Line by line, retype the material below exactly, from its first line up to and including the one holding "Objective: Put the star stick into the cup".

▶ _GIVEN MATERIAL_
- - -

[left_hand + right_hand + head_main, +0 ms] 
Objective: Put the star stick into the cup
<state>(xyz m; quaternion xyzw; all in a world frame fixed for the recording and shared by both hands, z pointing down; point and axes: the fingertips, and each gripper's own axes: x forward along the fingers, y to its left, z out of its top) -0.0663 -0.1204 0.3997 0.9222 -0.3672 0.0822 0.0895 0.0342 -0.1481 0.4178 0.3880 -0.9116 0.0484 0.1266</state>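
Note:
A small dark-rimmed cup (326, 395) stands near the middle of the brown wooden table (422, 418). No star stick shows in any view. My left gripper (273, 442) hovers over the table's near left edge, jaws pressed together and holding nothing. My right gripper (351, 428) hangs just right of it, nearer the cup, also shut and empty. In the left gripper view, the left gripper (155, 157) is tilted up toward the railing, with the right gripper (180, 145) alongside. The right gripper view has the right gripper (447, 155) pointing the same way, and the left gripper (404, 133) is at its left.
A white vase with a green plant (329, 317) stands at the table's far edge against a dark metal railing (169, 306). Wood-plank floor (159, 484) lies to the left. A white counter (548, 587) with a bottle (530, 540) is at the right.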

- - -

▶ _ANSWER AREA_
[left_hand + right_hand + head_main, +0 ms] 
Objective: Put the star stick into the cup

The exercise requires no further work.